**What is expected**
Exactly as written, copy the lines of the data below from the first through the one containing "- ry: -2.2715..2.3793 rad".

**Supplied material**
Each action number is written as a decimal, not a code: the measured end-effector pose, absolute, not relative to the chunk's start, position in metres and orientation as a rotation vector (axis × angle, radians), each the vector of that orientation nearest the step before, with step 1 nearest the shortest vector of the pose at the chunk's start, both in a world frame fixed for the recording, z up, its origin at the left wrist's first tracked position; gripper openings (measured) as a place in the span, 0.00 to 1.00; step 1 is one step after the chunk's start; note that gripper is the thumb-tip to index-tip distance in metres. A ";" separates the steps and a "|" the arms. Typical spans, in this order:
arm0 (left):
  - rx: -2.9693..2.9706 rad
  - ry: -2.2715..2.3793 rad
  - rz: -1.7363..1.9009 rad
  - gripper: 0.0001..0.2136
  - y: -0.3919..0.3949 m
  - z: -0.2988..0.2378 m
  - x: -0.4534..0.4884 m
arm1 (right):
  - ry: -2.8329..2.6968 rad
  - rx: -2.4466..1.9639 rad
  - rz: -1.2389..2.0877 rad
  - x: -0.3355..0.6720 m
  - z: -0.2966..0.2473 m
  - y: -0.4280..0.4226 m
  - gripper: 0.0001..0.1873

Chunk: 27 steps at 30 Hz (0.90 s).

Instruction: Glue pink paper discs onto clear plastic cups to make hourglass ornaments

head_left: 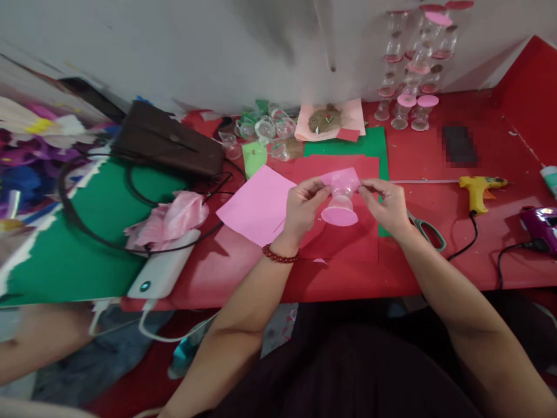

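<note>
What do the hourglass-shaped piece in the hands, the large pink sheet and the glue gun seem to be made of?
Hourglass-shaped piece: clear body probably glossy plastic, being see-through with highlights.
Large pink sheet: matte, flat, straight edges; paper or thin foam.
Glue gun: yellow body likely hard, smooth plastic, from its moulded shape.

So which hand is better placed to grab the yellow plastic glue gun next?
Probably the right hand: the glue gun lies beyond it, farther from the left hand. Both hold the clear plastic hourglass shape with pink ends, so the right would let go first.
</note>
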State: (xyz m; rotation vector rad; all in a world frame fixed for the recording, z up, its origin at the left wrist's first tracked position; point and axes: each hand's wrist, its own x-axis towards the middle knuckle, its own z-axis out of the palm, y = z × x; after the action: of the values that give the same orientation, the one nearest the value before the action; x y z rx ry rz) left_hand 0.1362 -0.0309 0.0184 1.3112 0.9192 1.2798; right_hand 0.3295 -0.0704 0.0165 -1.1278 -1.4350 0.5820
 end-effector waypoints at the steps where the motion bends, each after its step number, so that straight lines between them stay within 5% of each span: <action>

**Exercise solution**
Each action number is written as a decimal, not a code: the measured end-effector pose, absolute, not relative to the chunk's start, position in metres and orientation as a rotation vector (axis × angle, radians), each the vector of that orientation nearest the step before, with step 1 nearest the shortest vector of the pose at the chunk's start, both in a world frame fixed for the recording, z up, its origin at the left wrist's first tracked position; gripper openings (measured) as a place in the span, 0.00 to 1.00; step 1 is one step after the chunk's start; note that gripper is the thumb-tip to index-tip distance in metres. A ";" separates the steps and a "|" the arms. Typical spans, in this order:
arm0 (left):
  - rx: -2.9693..2.9706 rad
  - ry: -2.2715..2.3793 rad

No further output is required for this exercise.